## Task instructions
Could you copy every line of the data that contains "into"?

## Record set
Content starts
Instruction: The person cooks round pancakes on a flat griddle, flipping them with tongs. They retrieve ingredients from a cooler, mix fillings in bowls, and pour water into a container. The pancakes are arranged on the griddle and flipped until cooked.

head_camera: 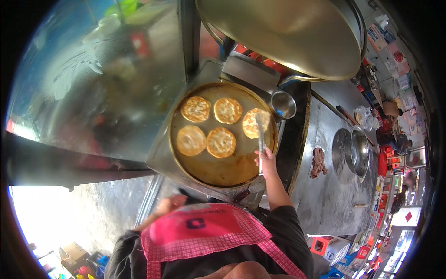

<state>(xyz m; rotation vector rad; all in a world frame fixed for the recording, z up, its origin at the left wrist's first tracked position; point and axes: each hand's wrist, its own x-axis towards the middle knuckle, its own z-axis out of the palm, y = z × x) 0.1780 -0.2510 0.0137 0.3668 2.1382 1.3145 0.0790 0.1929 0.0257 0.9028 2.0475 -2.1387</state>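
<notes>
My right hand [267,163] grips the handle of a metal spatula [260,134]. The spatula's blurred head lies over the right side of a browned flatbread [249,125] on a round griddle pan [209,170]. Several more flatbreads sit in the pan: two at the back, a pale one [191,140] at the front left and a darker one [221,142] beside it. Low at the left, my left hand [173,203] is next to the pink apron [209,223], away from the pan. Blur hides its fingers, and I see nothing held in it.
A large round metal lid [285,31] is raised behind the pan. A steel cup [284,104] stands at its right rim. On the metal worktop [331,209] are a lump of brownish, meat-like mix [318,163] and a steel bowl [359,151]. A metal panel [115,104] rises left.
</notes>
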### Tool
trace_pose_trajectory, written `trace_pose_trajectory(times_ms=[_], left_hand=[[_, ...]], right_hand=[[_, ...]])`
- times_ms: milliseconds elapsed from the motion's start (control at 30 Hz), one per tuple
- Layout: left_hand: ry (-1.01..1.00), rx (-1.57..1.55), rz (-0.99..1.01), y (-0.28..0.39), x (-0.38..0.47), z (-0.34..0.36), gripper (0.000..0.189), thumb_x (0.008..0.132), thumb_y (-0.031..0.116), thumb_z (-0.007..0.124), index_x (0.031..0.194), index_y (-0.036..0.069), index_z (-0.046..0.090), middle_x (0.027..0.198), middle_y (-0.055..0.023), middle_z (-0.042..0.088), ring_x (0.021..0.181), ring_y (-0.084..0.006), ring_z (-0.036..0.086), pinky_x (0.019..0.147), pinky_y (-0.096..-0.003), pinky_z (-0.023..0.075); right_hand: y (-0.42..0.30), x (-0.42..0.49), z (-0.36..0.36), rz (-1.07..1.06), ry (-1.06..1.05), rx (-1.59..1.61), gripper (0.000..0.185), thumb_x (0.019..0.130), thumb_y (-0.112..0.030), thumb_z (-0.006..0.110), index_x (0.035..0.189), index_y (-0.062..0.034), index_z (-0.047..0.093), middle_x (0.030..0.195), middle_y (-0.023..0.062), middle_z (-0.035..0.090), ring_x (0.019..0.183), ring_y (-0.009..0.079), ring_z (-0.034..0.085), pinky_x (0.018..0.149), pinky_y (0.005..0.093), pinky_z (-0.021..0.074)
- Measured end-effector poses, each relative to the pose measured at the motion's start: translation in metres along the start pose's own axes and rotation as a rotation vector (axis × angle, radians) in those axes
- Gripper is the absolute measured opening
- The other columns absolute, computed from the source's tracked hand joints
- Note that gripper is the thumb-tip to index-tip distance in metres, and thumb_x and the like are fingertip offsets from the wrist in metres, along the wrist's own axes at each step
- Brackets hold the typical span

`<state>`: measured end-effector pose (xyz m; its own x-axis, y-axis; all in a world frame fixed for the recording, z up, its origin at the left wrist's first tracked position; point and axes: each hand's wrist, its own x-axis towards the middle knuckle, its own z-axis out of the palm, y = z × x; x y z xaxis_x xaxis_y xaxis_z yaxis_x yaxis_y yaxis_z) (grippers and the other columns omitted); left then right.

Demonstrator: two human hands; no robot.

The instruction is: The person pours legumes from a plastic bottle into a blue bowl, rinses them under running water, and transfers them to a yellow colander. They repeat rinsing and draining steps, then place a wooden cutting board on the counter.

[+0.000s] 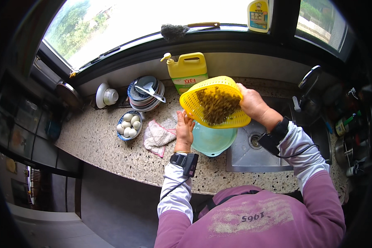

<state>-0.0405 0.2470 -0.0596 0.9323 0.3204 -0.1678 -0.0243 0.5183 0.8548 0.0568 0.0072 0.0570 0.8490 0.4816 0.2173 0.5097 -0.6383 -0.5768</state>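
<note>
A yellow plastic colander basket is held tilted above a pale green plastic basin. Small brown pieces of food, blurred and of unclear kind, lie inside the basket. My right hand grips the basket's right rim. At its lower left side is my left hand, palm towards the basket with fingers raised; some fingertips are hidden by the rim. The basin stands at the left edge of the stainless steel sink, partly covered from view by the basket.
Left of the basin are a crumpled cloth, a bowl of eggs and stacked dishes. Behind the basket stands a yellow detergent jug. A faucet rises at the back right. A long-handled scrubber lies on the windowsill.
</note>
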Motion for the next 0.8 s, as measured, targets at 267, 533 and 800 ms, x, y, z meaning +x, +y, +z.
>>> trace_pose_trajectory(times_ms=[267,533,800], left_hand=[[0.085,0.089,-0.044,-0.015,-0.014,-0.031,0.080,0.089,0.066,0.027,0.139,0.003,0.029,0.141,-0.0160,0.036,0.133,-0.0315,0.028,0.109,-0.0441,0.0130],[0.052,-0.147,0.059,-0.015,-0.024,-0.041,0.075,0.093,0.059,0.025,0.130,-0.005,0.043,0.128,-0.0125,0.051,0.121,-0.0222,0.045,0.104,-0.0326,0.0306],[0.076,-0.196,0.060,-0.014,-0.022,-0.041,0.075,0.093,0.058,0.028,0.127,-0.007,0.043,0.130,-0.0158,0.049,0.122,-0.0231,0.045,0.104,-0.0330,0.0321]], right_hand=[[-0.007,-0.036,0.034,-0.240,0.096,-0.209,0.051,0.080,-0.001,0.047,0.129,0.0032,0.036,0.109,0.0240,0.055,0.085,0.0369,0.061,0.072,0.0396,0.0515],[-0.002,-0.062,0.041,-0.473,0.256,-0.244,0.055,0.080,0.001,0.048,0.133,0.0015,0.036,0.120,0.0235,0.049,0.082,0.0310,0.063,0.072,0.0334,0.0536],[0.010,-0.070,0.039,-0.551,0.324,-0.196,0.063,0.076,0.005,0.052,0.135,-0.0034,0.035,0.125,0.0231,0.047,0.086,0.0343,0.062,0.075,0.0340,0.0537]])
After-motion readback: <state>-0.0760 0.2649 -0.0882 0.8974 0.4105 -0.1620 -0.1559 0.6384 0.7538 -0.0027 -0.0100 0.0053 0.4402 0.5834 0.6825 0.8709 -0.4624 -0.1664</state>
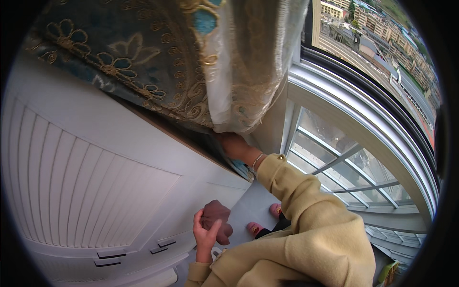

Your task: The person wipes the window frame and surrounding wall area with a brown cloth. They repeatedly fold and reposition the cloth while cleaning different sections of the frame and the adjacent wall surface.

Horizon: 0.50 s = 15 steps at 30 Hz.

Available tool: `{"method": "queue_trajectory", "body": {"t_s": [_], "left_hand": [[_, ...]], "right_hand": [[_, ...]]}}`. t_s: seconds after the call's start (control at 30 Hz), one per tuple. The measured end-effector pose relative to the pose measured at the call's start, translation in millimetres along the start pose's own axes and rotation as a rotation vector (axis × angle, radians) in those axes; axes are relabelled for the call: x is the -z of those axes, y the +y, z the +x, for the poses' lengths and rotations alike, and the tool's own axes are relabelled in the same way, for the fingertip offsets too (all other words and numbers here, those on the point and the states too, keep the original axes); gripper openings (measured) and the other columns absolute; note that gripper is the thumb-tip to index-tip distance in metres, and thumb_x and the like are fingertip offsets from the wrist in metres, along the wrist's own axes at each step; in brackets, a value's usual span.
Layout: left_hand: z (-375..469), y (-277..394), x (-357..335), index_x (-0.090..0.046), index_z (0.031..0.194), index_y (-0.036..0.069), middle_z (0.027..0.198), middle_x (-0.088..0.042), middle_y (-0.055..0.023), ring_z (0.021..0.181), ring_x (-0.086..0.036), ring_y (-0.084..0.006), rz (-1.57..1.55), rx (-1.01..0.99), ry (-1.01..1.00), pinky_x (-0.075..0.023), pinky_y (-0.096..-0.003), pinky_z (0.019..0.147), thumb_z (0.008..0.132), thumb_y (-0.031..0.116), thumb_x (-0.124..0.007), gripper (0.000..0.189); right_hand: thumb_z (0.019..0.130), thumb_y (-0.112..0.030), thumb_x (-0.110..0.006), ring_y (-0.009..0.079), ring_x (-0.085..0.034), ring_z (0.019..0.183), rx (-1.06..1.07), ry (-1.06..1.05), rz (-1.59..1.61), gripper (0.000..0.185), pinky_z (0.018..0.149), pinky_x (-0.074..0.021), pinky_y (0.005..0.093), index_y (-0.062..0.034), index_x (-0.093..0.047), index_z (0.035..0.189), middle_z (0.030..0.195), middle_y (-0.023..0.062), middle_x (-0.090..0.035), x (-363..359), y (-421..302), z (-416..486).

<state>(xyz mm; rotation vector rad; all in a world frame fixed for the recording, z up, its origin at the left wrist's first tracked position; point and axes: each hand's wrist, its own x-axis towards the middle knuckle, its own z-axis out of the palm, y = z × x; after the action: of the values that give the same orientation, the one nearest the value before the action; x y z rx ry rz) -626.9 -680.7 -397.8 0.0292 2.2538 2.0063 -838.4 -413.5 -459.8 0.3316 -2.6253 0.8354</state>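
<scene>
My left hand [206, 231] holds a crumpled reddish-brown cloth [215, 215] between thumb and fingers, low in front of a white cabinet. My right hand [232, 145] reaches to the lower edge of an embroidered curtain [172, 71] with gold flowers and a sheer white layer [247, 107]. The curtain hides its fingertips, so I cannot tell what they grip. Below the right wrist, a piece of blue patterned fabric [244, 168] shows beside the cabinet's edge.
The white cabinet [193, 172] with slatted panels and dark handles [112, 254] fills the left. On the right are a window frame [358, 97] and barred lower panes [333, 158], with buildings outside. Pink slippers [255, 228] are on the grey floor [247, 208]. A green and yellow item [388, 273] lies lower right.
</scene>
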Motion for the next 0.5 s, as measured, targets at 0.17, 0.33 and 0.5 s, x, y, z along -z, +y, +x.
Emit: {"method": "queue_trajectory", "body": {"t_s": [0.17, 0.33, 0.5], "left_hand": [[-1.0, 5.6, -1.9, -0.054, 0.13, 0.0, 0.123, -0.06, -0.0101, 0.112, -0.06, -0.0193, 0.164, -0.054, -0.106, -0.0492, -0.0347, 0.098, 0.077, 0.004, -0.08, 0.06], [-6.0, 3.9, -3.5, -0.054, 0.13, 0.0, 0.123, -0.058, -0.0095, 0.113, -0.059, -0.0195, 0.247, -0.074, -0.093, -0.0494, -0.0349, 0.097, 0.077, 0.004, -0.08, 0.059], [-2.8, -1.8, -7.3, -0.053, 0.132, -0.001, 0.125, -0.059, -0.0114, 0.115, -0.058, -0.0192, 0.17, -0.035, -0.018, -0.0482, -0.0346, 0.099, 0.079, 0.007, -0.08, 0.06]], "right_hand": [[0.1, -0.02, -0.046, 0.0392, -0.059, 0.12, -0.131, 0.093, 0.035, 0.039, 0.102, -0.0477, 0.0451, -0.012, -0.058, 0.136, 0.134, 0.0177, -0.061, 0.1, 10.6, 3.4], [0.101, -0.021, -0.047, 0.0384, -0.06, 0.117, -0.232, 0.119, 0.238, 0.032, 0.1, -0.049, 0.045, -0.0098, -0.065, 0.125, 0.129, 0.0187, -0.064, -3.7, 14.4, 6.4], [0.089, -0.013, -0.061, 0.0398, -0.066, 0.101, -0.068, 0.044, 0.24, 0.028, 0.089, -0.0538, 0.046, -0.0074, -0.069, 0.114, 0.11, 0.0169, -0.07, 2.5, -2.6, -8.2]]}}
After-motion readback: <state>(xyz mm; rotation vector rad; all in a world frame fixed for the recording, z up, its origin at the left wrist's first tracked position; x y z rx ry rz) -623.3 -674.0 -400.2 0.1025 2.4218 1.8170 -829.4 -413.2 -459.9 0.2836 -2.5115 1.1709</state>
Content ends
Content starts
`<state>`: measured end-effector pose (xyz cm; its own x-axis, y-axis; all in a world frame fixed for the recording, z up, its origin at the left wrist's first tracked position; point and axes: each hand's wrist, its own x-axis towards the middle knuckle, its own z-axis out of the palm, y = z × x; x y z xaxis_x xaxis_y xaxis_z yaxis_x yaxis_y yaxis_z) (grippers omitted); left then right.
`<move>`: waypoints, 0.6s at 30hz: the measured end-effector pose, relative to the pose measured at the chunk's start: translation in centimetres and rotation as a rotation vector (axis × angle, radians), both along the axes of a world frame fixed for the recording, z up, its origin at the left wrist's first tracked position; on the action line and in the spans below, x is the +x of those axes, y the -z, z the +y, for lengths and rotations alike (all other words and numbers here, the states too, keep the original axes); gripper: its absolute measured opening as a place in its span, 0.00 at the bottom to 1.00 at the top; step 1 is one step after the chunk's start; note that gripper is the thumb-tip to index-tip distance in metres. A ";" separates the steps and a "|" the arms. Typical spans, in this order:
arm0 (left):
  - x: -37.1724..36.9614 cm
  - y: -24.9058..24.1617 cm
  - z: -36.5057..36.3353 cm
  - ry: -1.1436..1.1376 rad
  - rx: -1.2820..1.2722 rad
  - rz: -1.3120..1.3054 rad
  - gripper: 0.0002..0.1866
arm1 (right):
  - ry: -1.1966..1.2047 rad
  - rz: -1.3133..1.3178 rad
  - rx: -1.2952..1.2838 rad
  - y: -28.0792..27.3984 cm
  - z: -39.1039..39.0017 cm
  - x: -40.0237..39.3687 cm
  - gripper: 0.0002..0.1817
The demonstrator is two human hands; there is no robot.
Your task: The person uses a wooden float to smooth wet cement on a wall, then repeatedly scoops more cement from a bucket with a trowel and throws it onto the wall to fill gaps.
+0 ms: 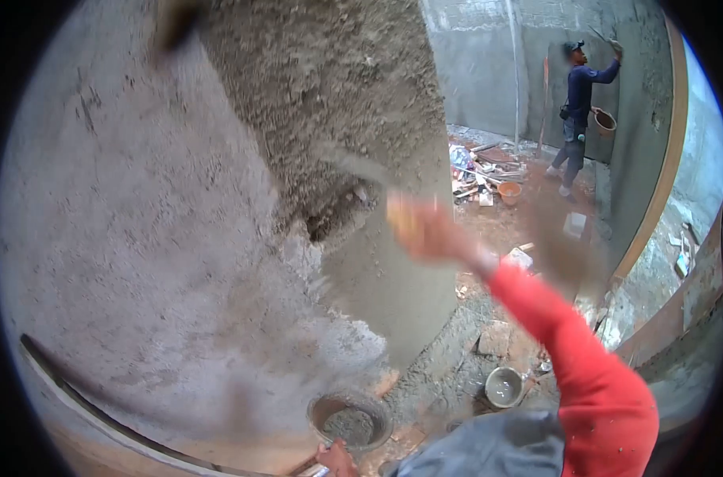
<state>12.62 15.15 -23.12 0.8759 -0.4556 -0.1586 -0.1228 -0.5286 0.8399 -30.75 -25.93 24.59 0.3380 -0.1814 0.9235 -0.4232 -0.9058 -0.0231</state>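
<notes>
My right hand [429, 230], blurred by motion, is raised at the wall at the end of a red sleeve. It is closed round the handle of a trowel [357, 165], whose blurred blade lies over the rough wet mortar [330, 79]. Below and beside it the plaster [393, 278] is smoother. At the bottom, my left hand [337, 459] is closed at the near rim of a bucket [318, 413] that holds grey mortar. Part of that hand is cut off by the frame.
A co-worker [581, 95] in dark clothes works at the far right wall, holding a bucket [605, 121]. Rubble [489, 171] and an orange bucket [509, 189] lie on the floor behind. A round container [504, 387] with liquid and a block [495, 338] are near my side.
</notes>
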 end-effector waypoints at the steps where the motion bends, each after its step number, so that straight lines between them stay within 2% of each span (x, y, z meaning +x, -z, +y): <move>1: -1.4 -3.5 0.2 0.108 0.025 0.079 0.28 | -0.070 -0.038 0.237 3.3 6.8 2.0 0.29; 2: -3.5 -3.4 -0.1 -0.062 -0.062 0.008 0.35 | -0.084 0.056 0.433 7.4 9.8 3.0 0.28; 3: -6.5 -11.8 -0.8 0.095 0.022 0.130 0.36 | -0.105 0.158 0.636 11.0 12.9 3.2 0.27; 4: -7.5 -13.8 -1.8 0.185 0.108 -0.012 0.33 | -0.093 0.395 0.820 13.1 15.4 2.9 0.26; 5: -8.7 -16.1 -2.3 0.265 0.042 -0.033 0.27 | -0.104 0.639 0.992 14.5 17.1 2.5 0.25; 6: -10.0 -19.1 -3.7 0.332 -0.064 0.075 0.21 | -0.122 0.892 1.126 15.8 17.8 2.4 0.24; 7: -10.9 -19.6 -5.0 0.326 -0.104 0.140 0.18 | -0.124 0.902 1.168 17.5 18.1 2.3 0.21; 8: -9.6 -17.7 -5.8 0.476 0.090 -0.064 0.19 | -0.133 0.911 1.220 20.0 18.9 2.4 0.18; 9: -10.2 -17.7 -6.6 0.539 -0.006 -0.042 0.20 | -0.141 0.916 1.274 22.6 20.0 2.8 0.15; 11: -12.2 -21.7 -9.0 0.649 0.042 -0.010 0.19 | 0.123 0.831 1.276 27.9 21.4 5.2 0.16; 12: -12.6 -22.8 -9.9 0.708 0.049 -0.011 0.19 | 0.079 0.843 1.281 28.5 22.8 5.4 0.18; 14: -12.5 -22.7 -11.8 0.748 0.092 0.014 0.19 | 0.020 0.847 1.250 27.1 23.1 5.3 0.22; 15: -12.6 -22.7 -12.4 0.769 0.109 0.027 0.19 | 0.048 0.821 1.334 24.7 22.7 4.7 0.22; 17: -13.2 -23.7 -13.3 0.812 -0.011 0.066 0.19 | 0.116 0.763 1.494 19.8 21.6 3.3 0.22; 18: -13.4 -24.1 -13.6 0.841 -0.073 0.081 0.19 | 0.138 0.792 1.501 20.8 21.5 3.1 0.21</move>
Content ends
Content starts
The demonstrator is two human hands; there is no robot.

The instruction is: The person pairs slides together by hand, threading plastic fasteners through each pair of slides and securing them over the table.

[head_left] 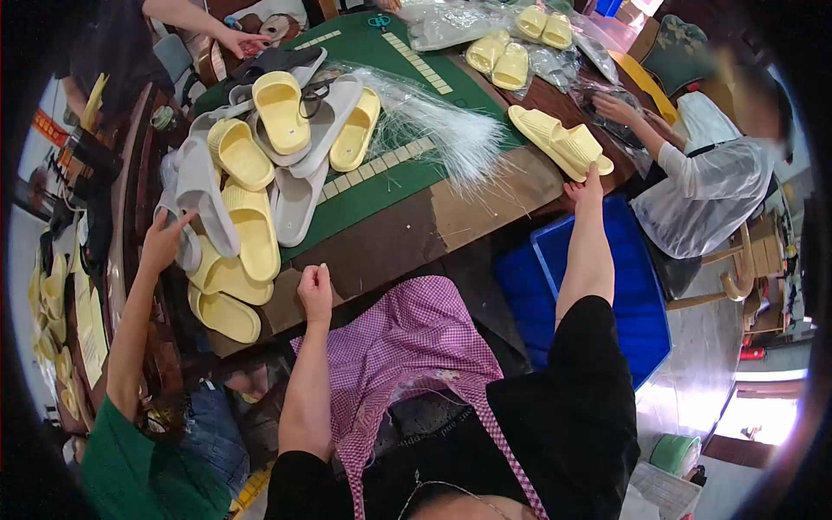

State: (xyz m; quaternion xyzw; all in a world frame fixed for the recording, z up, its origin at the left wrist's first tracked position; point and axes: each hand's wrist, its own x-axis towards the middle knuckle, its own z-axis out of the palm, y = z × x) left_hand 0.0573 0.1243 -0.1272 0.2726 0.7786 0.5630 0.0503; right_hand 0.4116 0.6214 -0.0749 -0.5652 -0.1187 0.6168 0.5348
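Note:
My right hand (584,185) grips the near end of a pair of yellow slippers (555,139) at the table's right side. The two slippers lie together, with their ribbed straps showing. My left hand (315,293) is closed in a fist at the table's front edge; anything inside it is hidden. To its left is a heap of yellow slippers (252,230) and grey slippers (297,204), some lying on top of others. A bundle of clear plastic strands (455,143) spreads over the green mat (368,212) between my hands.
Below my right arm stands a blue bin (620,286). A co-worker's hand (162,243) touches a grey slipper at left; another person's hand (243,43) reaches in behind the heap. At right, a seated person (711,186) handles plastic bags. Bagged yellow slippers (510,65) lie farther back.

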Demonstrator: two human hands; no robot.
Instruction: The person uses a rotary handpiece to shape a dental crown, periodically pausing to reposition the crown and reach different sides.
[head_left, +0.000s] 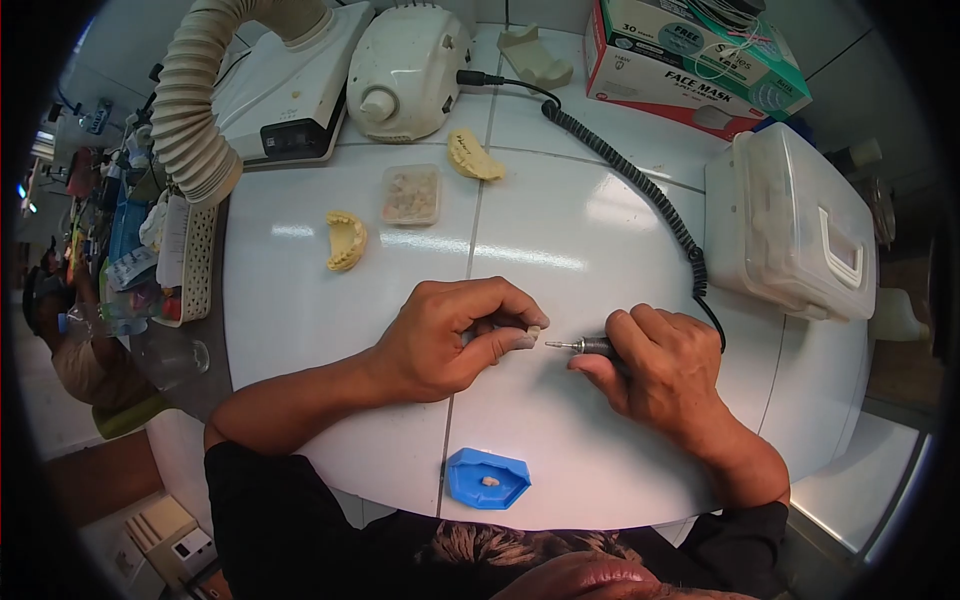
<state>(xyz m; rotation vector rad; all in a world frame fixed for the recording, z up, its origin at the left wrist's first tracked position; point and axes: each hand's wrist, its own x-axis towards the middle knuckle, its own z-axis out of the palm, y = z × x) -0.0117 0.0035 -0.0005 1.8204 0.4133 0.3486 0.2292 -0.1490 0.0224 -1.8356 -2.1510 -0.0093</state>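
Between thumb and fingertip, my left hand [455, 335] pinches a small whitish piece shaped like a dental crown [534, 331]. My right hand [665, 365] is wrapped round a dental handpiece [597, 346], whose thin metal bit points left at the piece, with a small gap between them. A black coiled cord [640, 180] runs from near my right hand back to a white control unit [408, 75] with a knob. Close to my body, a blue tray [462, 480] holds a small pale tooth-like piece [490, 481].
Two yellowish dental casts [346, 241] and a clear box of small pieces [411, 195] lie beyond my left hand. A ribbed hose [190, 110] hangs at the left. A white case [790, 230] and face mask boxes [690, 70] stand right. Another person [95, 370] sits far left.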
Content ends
## Solution to this task
Instruction: The person cooks round pancakes on a flat griddle, flipping them with tongs. They retrieve ingredients from a cooler, mix fillings in bowls, and pour water into a container. The pancakes are arranged on the griddle and flipped until cooked.
The instruction is: The person pours legumes from a plastic bottle into a blue bowl, rinses them under running water, and transfers them to a yellow colander. They repeat rinsing and draining steps, then place a wooden cutting board on the counter.

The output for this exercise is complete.